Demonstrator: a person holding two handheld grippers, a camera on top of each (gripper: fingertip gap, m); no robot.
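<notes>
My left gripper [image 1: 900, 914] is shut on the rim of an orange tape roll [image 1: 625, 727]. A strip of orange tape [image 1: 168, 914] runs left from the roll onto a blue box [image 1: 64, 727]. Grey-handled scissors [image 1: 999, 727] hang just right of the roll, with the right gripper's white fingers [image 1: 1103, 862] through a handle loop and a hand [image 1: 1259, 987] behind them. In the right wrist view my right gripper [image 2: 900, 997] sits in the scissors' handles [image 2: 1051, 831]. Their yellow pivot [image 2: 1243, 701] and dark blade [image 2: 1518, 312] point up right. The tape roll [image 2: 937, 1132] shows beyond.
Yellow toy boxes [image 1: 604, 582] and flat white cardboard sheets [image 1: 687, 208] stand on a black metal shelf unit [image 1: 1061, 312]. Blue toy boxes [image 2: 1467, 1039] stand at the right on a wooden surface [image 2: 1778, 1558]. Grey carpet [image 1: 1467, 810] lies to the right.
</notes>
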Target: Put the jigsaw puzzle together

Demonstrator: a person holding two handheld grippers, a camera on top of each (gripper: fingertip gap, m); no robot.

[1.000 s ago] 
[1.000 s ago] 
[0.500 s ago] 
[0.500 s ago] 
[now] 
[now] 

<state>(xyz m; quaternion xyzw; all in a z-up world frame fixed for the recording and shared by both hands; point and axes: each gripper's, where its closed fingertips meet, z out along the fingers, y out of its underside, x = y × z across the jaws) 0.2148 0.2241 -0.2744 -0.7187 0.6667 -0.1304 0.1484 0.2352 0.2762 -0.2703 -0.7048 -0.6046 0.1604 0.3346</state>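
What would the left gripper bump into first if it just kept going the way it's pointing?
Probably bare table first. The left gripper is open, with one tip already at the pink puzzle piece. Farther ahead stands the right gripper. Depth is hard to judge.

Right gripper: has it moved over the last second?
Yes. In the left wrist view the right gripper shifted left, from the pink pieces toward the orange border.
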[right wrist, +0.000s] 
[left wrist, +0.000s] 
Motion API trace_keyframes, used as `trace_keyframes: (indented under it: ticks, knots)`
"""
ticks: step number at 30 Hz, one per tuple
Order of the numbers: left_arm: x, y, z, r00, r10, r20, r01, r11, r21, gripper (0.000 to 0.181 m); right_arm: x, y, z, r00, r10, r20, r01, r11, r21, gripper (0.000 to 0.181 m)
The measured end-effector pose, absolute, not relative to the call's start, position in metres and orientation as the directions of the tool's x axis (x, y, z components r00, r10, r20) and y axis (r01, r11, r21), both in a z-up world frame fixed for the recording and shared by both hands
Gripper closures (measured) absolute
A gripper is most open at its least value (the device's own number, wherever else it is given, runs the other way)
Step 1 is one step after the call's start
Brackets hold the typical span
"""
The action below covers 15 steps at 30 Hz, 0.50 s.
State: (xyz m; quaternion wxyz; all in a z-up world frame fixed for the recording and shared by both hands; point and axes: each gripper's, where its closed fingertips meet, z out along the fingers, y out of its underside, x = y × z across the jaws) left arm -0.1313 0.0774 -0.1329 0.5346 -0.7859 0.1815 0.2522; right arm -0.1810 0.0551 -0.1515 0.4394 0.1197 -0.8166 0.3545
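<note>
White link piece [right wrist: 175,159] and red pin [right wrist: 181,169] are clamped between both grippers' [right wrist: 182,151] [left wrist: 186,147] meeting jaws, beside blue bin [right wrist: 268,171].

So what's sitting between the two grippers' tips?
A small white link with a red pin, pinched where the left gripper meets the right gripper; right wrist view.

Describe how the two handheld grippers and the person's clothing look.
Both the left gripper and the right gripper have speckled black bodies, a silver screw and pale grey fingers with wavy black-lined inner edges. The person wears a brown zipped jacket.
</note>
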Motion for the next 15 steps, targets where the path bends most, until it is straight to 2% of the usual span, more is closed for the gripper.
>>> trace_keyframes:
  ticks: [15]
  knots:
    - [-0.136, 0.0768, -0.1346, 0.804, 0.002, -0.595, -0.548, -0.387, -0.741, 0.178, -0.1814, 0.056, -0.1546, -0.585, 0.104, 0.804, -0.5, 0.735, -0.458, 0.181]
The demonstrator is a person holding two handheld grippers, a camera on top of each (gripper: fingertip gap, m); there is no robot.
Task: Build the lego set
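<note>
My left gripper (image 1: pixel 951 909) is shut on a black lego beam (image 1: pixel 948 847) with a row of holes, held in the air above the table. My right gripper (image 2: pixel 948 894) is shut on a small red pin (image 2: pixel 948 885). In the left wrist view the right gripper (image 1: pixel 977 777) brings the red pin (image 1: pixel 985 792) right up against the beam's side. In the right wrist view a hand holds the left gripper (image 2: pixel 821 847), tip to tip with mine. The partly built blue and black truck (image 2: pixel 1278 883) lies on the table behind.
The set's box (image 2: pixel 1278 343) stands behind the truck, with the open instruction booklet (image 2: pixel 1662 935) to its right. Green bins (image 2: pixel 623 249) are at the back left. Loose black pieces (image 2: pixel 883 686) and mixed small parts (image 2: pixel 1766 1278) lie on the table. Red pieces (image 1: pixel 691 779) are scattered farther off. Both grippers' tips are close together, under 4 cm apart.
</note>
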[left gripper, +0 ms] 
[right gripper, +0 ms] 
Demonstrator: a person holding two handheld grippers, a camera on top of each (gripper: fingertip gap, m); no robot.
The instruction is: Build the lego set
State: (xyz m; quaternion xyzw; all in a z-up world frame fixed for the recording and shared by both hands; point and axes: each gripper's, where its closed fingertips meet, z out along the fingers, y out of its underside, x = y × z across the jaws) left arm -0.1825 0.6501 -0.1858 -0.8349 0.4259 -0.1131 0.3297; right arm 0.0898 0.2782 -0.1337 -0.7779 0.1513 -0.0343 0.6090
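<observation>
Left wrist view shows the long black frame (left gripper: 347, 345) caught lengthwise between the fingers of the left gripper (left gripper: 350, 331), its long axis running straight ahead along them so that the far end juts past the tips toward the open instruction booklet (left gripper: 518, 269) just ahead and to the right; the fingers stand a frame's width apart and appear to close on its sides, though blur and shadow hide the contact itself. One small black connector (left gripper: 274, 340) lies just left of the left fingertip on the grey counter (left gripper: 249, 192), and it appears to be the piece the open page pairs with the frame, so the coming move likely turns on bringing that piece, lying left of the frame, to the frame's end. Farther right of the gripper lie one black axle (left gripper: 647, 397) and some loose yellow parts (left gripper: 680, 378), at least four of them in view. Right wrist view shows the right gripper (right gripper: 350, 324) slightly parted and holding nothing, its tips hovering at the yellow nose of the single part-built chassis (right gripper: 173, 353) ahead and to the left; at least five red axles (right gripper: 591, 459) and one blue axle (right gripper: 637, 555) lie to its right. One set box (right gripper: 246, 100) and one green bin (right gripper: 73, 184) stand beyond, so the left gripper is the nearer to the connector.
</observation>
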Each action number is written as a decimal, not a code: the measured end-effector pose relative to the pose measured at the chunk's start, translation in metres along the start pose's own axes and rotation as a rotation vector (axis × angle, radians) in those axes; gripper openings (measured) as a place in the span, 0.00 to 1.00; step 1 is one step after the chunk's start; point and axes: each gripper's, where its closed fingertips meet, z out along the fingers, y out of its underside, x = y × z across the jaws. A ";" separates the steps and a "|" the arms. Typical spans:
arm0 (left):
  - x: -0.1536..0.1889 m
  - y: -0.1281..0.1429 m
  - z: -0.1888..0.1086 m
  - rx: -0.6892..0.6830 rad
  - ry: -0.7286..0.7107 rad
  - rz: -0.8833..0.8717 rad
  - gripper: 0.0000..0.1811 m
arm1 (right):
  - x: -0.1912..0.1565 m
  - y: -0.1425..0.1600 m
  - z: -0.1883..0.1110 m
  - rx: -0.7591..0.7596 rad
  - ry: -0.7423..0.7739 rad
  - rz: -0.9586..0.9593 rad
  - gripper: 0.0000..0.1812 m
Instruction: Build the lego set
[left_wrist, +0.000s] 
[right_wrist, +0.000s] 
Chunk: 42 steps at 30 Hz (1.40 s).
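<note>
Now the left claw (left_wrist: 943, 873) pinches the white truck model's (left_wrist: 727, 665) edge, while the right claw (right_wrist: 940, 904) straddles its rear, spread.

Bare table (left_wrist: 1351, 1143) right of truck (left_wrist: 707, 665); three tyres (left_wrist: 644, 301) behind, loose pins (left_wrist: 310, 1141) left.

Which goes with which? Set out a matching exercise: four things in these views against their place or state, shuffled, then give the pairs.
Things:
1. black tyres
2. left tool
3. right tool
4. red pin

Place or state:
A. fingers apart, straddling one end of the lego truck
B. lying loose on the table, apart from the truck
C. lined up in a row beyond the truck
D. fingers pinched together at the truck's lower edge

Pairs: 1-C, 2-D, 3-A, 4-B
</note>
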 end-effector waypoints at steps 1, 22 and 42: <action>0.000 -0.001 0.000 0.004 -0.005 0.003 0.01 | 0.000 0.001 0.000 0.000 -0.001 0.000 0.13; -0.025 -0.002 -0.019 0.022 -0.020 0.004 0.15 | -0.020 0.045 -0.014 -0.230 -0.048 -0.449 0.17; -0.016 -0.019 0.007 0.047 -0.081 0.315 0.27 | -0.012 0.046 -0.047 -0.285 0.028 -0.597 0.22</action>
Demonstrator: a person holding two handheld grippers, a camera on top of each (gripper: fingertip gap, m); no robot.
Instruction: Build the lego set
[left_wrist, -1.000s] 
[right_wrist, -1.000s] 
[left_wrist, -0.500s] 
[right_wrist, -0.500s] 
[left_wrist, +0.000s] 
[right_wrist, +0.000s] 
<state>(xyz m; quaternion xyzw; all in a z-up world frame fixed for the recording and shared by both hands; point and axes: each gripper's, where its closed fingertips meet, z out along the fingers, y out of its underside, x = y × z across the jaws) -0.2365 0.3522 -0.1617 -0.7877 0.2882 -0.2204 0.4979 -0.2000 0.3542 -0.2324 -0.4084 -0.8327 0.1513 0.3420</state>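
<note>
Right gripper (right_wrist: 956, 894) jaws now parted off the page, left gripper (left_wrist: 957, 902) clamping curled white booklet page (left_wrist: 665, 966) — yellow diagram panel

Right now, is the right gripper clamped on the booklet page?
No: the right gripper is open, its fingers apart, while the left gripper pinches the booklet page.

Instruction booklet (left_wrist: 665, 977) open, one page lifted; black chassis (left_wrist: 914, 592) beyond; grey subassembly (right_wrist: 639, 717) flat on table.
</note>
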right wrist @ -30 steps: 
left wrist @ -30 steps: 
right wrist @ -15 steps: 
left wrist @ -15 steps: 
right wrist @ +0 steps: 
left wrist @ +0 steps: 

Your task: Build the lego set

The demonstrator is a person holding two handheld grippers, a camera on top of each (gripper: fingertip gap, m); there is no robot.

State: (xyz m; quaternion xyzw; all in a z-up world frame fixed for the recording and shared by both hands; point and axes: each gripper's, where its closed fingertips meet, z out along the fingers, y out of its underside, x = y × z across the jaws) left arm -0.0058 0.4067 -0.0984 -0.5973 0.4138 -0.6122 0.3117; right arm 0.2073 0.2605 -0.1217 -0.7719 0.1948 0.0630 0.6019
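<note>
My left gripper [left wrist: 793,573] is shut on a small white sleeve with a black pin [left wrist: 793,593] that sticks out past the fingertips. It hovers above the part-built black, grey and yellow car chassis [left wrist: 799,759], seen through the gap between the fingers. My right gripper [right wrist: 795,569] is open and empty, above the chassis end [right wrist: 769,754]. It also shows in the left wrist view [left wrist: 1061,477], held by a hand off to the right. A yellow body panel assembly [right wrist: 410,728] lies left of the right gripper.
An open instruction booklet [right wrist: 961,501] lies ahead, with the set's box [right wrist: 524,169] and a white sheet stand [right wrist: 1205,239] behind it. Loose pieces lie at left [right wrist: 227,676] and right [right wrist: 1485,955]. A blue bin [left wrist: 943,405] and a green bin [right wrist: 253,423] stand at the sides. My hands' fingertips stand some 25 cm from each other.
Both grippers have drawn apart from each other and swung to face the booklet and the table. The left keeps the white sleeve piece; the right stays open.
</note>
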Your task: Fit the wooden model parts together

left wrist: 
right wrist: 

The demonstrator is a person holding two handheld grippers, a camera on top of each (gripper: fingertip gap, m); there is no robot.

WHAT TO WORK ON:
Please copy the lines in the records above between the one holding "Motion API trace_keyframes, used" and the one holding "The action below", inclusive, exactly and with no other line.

EXERCISE SOLUTION:
Motion API trace_keyframes, used as `trace_keyframes: (indented under it: ticks, knots)`
"""
ticks: step number at 30 Hz, one per tuple
Order of the numbers: left_arm: x, y, z, r00, r10, r20, r01, r11, r21, gripper (0.000 to 0.181 m); right_arm: x, y, z, r00, r10, r20, r01, r11, r21, gripper (0.000 to 0.181 m)
The measured end-effector pose, absolute, not relative to the call's start, position in metres and orientation as the directions of the tool's x axis (x, y, z components r00, r10, r20) and y axis (r01, r11, r21), both in a z-up world frame fixed for the recording and shared by both hands
Gripper closures (measured) absolute
A gripper is most open at its least value (the device's own number, wherever else it is given, runs the other way)
Step 1 is one step after the call's start
Brackets hold the typical span
"""
The action below covers 15 steps at 30 Hz, 0.50 s.

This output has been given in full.